Provided data: Begin

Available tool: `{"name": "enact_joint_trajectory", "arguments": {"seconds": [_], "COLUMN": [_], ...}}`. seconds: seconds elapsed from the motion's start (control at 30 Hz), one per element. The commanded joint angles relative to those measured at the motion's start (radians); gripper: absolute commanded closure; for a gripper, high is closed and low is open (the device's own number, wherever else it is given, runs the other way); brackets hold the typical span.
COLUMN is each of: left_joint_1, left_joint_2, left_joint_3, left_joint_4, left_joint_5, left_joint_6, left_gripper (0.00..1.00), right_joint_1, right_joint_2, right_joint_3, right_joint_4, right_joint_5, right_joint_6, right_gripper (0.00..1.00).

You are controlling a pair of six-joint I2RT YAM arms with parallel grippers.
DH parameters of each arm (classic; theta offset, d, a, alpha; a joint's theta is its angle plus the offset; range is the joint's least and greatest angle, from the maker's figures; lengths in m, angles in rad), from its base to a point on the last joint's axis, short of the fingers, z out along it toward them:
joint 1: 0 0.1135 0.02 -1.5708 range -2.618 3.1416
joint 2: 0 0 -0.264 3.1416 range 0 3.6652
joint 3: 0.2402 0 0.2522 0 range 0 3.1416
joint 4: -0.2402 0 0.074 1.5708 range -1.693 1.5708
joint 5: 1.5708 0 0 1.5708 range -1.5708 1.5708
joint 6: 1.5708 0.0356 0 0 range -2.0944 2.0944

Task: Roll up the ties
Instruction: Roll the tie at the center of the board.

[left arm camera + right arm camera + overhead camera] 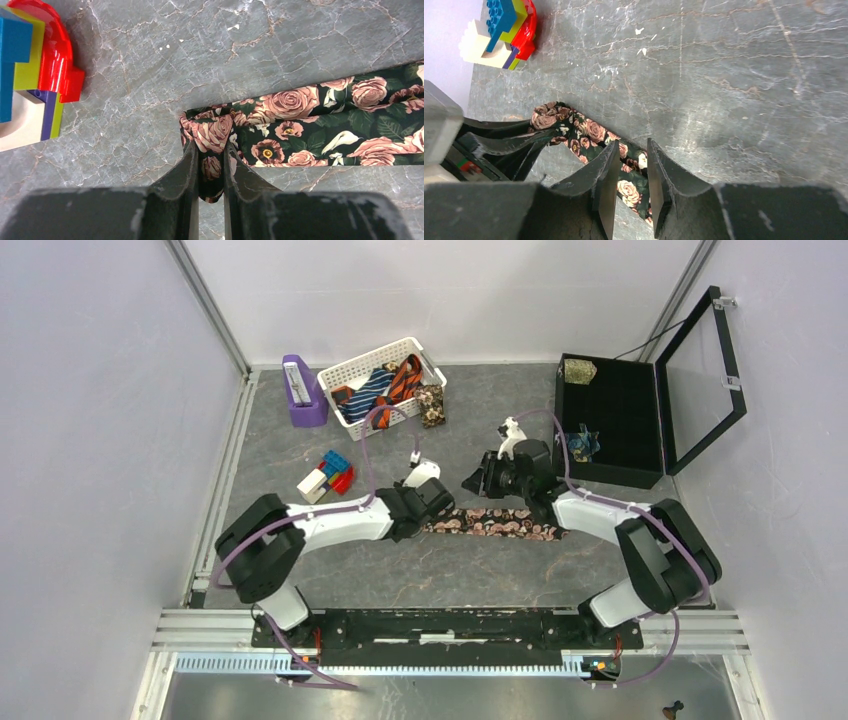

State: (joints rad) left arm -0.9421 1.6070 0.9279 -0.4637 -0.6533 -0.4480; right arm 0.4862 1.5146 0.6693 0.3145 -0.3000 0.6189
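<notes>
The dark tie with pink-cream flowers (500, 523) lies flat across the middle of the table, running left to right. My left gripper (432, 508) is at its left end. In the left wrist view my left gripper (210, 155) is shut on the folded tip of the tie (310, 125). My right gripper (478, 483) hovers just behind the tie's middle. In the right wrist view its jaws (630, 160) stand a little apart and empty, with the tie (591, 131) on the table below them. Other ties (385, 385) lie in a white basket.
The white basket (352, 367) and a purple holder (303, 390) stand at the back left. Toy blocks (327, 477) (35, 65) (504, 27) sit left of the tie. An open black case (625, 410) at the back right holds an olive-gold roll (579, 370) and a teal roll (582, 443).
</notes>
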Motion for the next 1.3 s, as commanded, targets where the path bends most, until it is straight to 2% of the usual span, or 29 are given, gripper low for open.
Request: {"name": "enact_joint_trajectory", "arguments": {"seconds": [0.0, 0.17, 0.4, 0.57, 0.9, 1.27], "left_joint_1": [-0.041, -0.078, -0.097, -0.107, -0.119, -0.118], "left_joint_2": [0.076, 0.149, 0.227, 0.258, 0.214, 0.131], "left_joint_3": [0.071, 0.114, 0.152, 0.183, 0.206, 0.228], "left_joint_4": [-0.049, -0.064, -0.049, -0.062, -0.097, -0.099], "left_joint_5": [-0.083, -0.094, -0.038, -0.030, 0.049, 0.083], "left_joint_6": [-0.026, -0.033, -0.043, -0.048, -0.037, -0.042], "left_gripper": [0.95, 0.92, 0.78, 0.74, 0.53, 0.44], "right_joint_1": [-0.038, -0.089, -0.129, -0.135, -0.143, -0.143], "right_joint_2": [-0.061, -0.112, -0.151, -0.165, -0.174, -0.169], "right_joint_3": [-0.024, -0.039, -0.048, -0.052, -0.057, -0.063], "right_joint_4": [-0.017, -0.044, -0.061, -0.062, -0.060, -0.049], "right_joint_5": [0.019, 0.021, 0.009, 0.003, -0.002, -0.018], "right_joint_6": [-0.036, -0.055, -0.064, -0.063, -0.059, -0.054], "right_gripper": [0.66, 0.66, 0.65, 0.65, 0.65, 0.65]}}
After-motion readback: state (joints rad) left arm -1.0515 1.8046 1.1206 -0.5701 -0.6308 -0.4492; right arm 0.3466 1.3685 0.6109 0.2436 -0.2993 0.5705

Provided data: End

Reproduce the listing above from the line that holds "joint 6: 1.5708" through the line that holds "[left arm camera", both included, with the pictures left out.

- **Solved exercise**
joint 6: 1.5708 0.0356 0 0 range -2.0944 2.0944

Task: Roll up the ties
Instruction: Roll the tie at the center of the board.

[left arm camera + right arm camera + overhead camera] 

This brings the exercise to completion.